Wednesday, December 07, 2005

The Love of the World

Again I say to you, it is easier for a camel to go through the eye of a needle, than for a rich man to enter the kingdom of God. Matt. 19:24

The passage this verse comes from, speaks volumes about the falleness of man and the grace of God. Jesus is speaking privately with His disciples about the rich young ruler who walked away because his love for worldly treasures was greater than his love for the things of God. Jesus proceeds by stating that it is easier for a camel to pass through and eye of a needle, than for a rich man to enter the kingdom of God. Matthew Henry makes some interesting observations when he says, “The way to heaven is fitly compared to the needle’s eye, which is hard to hit and hard to get through. Secondly, a rich man is filty compared to a camel, a beast of burden, for he has riches, as the camel has his load.”

Jesus tells us that the road to heaven is difficult by calling it narrow, and He reiterates it by relating it to the eye of a needle. But we must be careful what we call difficult, because we know we cannot work our way to heaven and our striving cannot add anything to our salvation. So what is the difficulty that is being revealed here? The difficulty stems from our fallen nature. Our nature at birth is at enmity with God and loves the world. We know “if any man loves the world, the love of the Father is not in him. (1 Jn. 2:15) We also know if the love of the Father is in a person, then He has faith and therefore is saved. The difficulty is changing from a person who loves the world to one who loves the Father.

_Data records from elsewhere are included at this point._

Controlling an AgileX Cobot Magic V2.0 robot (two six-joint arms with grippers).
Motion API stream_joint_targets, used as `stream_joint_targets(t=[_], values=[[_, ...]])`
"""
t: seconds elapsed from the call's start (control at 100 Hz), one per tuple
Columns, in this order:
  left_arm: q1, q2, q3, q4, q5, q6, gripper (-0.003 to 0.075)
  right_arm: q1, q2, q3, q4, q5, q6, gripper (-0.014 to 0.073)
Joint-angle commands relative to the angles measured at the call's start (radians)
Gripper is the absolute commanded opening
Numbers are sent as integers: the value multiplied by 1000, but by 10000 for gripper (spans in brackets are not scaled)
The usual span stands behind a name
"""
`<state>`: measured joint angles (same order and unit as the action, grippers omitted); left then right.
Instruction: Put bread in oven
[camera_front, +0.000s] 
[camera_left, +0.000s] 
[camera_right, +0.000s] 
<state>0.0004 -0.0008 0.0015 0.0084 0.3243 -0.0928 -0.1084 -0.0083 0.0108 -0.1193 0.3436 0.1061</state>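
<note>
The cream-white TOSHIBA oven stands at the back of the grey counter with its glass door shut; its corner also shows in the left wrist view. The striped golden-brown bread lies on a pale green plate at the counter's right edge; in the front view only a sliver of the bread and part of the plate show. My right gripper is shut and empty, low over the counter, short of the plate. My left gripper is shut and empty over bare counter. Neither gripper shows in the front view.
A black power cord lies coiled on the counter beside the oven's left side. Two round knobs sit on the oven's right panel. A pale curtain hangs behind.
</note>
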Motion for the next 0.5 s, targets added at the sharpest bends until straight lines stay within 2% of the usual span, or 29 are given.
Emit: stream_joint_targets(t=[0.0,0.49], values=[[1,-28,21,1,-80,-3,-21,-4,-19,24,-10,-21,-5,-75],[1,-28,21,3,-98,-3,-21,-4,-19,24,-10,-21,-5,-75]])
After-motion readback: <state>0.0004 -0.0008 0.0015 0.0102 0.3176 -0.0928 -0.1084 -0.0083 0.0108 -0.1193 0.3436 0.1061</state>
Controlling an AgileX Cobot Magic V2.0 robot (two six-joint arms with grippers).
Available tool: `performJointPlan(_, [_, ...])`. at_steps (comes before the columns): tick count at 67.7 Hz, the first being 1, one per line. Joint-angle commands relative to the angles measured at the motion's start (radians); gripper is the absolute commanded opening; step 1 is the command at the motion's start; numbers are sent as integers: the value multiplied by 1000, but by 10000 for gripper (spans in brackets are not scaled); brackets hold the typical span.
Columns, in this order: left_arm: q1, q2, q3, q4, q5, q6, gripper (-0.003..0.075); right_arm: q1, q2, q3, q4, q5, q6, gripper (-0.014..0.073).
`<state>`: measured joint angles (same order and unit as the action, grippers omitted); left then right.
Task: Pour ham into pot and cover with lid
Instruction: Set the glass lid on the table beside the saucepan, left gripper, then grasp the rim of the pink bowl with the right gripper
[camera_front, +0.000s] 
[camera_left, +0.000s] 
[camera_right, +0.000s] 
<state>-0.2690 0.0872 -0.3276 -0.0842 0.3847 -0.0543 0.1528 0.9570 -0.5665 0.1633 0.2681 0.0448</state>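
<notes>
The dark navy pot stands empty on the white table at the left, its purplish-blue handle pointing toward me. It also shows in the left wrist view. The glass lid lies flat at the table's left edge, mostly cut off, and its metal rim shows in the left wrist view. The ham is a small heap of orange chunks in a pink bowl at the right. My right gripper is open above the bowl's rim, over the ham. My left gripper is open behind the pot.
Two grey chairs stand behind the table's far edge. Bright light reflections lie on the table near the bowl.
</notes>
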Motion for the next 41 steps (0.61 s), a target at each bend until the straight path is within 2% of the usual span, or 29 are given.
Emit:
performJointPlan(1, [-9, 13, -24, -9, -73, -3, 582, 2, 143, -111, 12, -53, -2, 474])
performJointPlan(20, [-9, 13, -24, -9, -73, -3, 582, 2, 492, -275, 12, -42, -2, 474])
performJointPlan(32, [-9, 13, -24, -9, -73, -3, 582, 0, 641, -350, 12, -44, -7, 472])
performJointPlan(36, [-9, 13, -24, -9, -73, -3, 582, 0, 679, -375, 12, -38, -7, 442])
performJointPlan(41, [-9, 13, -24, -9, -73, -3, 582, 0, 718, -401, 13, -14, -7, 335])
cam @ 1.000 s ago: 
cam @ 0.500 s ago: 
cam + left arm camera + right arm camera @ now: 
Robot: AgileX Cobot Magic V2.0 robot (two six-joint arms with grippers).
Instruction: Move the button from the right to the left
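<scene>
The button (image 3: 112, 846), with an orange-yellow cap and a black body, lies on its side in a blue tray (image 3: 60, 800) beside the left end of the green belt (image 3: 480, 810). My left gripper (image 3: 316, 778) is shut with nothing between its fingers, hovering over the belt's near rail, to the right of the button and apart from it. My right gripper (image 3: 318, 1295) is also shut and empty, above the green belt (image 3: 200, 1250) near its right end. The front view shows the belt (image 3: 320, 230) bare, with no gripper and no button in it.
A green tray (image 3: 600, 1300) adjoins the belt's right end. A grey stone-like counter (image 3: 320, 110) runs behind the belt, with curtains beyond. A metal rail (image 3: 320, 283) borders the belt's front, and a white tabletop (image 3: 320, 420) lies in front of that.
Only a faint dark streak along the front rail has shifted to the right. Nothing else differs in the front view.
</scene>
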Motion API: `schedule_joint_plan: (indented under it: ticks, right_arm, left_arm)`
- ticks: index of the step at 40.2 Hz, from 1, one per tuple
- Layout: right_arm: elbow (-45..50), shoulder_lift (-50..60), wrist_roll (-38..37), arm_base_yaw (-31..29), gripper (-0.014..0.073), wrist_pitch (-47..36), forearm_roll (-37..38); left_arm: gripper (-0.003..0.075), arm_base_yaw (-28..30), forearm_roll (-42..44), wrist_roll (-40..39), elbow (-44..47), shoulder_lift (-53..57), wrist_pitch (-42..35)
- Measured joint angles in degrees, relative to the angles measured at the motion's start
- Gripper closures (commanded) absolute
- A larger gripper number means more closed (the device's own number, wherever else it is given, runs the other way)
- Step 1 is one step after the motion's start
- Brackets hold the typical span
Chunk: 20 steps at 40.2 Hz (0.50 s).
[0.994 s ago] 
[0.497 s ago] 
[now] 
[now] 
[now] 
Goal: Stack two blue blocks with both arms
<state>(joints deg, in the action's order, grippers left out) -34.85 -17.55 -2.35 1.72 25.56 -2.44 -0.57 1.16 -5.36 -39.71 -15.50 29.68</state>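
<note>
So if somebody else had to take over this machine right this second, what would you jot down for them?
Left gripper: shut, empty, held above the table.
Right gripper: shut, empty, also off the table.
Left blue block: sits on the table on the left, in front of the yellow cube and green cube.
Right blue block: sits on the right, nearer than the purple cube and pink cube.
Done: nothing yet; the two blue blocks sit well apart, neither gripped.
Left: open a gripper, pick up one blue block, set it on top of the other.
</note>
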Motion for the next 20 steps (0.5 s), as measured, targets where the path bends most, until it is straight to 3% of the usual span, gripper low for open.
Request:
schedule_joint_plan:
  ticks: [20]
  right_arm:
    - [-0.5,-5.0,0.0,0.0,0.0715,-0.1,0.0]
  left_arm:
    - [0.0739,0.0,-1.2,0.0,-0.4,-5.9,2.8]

The rich man has twice the difficulty, because he not only has to contend with his fallen nature, but, like the camel, has heaped upon his back the burden of his riches, which his fallen nature clings to with iron clad shackles. The poor do not escape easily either, because the world is full of charms, which our nature is bound to, but with wealth, we have greater means to pursue them.

The disciples are astonished at this teaching and respond with a serious question, “then who can be saved?” Jesus’ response is important because it is the key to salvation. He states, “With men this is impossible, but with God all things are possible.” The difficulty of turning away from the world and breaking the fetters that bind us, cannot be done by anything we do. In fact, because we are bound to the world with such a strong love for it, we do not desire to alter our affections away from it. The love of the world is in us and will never be removed without divine intervention. But, praise God, all things are possible with Him. For He is the one who breaks the chains and places in us a love for the Father, and He never fails. Even if this work is being done in a rich man’s life, the love of the world, even with his love for riches, will be overpower by the work of grace.

Salvation is the gift of God; no man in his fallen nature will ever turn his own heart to faith without God working it in Him. If you find yourself desiring God over the riches of this world, praise Him! Because we could have never come to that point had God not wrought it in us. Riches, though not evil in themselves, are bindings that hold many out of the kingdom of God. May God do for us what is impossible for us to do ourselves.

-Doug Eaton-

2 Comments:

At Wednesday, December 07, 2005 8:15:00 PM, Blogger Corbin J. Stilwell said...

Brother, that's awesome, isn't it. I love to see other believers be bold. At a time in history when society is all about us, and us making our own choices for ourselves, it's so refreshing to hear others who believe the way we do. I'll be checking in on your blog from time to time.

"For every house is built by someone, but the builder of all things is God." Hebrews 3:4

 
At Thursday, December 08, 2005 8:35:00 AM, Blogger CFchampion said...

Great post! you put it very well.
Thanks for leaving a comment on my blog.